Sleep up, errors down

Participating in the study was tough on the 24 interns. They were constantly watched; doctors followed them continuously, day and night. Even bedtime gave no freedom from surveillance. They wore electrodes on their heads and faces to reveal if they were awake or asleep and whether the sleep was light or deep.

Other research has revealed that a single sleepless night reduces performance to a level similar to a blood alcohol level of 0.1 percent, high enough to get you arrested for drunken driving. Such short-term sleep deprivation is compounded by not getting enough sleep over weeks and even months, something that is a matter of fact in an interns’ traditional schedule, Landrigan points out.

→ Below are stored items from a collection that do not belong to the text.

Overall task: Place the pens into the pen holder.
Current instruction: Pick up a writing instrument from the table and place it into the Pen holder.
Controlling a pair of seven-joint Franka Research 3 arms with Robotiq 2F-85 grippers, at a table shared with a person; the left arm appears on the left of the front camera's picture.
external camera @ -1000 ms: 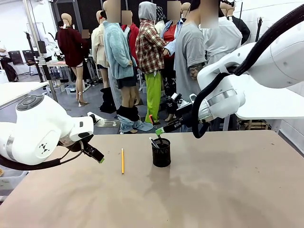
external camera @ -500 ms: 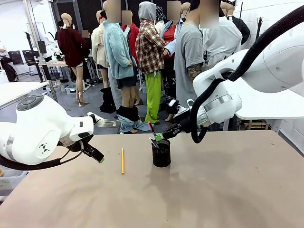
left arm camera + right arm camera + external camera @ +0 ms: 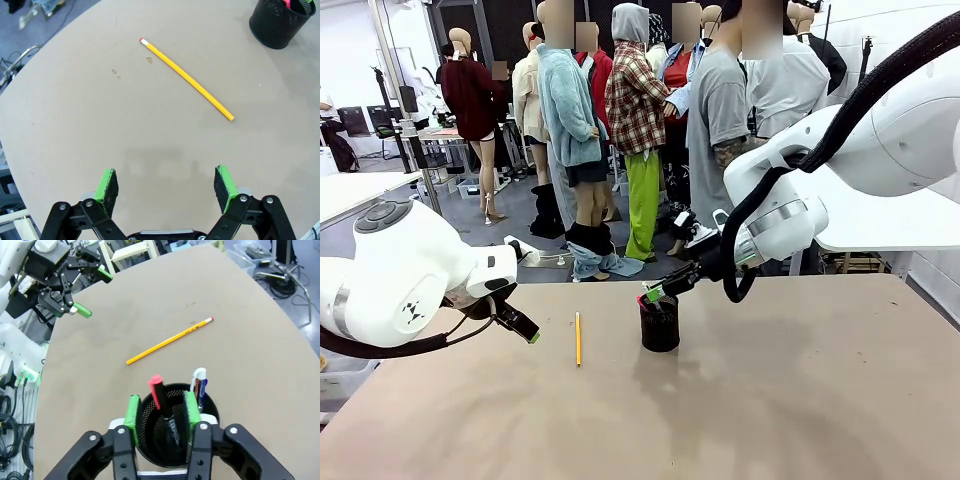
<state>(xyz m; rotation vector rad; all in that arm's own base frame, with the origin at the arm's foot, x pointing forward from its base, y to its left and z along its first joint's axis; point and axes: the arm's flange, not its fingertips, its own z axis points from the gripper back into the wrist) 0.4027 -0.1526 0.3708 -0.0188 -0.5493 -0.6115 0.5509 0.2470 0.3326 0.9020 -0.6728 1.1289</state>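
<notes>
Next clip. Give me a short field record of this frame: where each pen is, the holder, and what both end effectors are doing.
pen holder: black mesh cup, upright on the table
marker: red-capped, standing in the holder, between the right pads with gaps on both sides
whitish pen: in the holder, at its rim
pencil: yellow, flat on the table, outside the holder, on the robot's left of it
right end effector: over the holder, open
left end effector: open, holding nothing, above the table short of the pencil
remaining: pencil

No readable text, labels, brands, numbers or signs in any view
</notes>
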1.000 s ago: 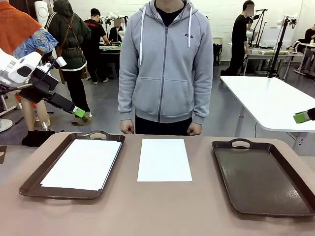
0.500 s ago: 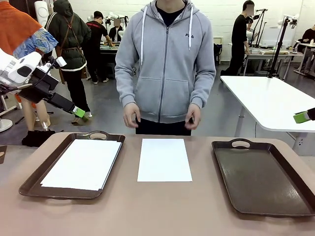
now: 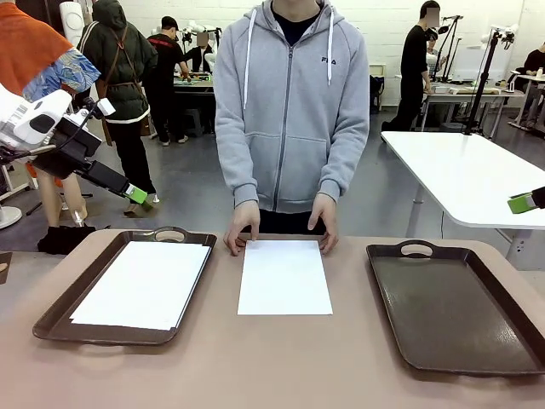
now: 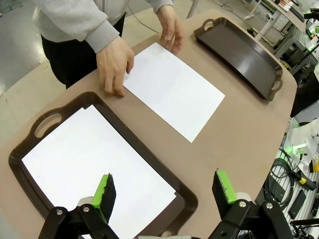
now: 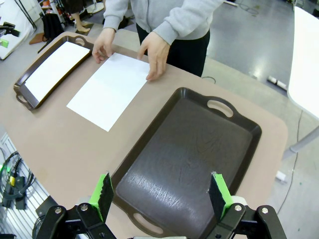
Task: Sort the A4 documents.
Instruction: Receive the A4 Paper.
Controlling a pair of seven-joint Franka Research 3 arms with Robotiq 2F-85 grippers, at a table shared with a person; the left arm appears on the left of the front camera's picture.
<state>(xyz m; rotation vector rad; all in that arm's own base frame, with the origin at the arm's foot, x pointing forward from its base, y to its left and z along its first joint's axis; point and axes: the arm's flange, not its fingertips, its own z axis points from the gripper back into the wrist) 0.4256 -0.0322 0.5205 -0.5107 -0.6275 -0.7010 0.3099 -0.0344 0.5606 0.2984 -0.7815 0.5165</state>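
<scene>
Person's hands (image 3: 243,228) have come down onto the far edge of the loose A4 sheet (image 3: 284,277), mid-surface between both trays. Another sheet (image 3: 140,284) sits in the left tray (image 3: 51,319); right tray (image 3: 451,311) is bare. Left gripper (image 4: 164,191) and right gripper (image 5: 160,191) hover released. You'd hit those hands reaching in.

This is a robotics lab in a big open hall. Past the tabletop's (image 3: 255,358) far edge, other people (image 3: 128,85) work at more tables (image 3: 464,175) on a grey floor, amid camera stands (image 3: 485,77) and white walls.
</scene>
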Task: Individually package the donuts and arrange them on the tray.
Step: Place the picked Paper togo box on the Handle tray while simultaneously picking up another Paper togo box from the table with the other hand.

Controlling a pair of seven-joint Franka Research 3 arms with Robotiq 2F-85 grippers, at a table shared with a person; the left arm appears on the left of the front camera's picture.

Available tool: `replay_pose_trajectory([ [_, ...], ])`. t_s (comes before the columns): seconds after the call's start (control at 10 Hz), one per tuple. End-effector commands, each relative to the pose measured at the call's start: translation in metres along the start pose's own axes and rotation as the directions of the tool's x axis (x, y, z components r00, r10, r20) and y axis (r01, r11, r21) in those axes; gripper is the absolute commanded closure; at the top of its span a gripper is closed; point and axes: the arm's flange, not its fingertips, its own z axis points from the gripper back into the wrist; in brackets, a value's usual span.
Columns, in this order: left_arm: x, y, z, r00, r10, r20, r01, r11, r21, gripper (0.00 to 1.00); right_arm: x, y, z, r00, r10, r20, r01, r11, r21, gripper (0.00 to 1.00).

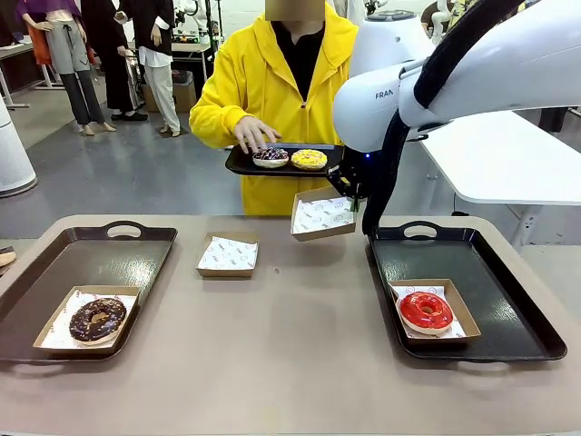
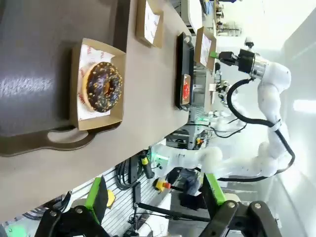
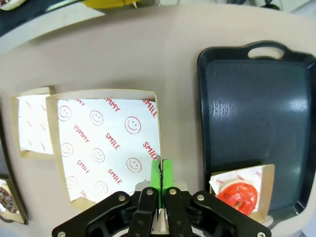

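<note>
Donuts are all over: the red one [image 1: 425, 311] sits boxed on the tray [image 1: 508, 300] below the right pincer [image 1: 354, 203], and the chocolate sprinkle one [image 1: 97, 319] is boxed on the other tray [image 1: 100, 259], way off to its left. The purple one [image 1: 270, 156] and yellow one [image 1: 309, 159] sit on the small tray [image 1: 238, 163] the person [image 1: 272, 82] holds just behind it. The right pincer is clamped tight on the rim of an empty smiley-paper box [image 1: 322, 216], held tilted off the table. The left pincer [image 2: 155, 197] is wide open, holding nothing.
</note>
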Motion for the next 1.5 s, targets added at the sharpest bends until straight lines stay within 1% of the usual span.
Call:
replay_pose_trajectory([
  [0.0,0.01,0.003,0.013,0.998,-0.017,0.058,0.019,0.999,-0.047,0.0,0.004,0.008,0.003,1.0,-0.021,0.011,0.022,0.999,-0.035,1.0],
  [0.1,0.005,0.007,0.018,0.996,-0.013,0.085,0.018,0.999,-0.049,0.0,0.007,0.011,0.005,1.0,-0.022,0.01,0.023,0.999,-0.03,1.0],
  [0.3,-0.001,0.011,0.021,0.985,-0.046,0.164,0.052,0.998,-0.034,0.0,0.015,0.017,0.005,1.0,-0.027,0.003,0.027,0.999,-0.035,1.0],
  [0.4,0.003,0.01,0.02,0.997,0.015,0.08,-0.012,0.999,-0.039,0.0,0.02,0.019,0.003,1.0,-0.016,0.01,0.016,0.999,-0.041,1.0],
  [0.5,0.003,0.01,0.02,0.997,0.015,0.08,-0.012,0.999,-0.039,0.0,0.006,0.009,0.006,1.0,-0.003,-0.005,0.003,1.0,0.002,1.0],
  [1.4,0.003,0.01,0.02,0.997,0.015,0.08,-0.012,0.999,-0.039,0.0,0.006,0.009,0.006,1.0,-0.003,-0.005,0.003,1.0,0.002,1.0],
])
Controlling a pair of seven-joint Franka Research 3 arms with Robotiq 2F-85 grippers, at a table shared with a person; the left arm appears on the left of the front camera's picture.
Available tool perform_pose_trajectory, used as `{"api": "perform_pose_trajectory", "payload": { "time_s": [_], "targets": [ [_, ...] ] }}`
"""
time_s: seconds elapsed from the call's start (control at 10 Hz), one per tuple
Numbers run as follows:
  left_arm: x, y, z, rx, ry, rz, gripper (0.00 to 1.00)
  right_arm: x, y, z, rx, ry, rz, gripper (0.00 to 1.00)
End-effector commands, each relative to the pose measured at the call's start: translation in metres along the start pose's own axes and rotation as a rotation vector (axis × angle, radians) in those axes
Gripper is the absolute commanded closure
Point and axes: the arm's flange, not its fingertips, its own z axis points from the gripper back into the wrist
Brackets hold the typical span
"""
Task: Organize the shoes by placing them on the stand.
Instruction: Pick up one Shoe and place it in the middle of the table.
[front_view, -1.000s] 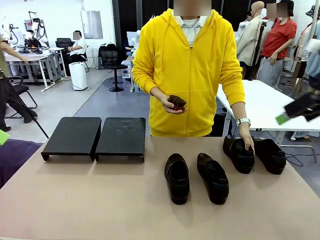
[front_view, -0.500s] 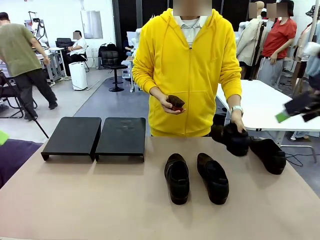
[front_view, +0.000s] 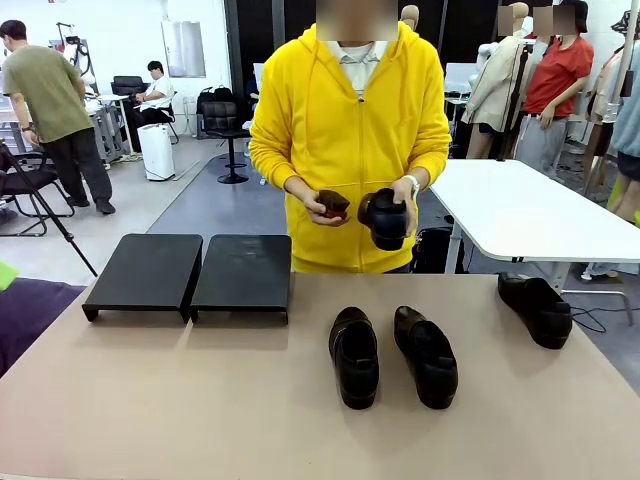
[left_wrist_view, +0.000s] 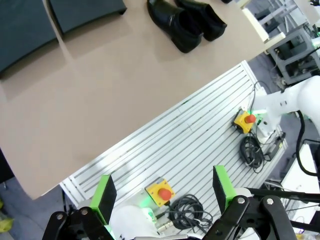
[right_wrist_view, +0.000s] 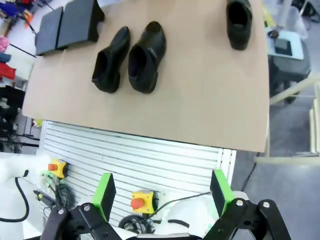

Allowing the interns more sleep should also decrease the problem of sleep inertia, the familiar grogginess felt right after waking from a deep sleep. The lighter schedule also was designed to reduce the equivalent of jet lag, or having the normal day-night cycle scrambled. Those slated to pull overnighters were advised to take midafternoon naps before going to work. On days where schedules called for a continuous16-hour shift, interns could sleep afterward until they felt ready to get up.

Cutting shifts from 30 to 16 hours still leaves interns with a long day by ordinary standards. It’s the equivalent of working from 8 a.m. to midnight. And crammed into those hours are hundreds of different tasks.

An intern’s day may demand 200 actions that must be taken in the next 24 hours. “Most of those in the study got it right 99.5 percent of the time,” Czeisler notes. “It was the other half percent that we are concerned with. Those who worked 30 continuous hours in intensive care units, where the sickest patients are, nodded off twice as often while working at night and made many more serious errors than those whose continuous shifts lasted no more than 16 hours.”

Reducing biological costs

Last year, the group that sets duty hours for interns and residents, the Accreditation Council for Graduate Medical Education, limited those hours to 80 per week. But this standard still allows unbroken stretches of 30 hours.

Czeisler would like to see intensive-care-unit limits of 12 hours. “The biological costs of foregoing sleep are well known,” he says. “They include slowed reaction times, impaired judgment and learning, and lapses of attention. It’s time to apply this knowledge to the traditions of medicine. When Harvard took the first step to do this, our studies showed that the rates of serious medical errors in two intensive care units were lowered significantly. In particular, rates of serious diagnostic errors dropped fivefold.”

Czeisler’s colleagues Steven Lockley and Christopher Landrigan point out that their results have “important implications for health policy, since more than 100,000 physicians are currently in training in the United States.” They further note that, “our findings may apply not only to residents working in critical care units but also to more senior residents, physicians, nurses and others, including surgeons.”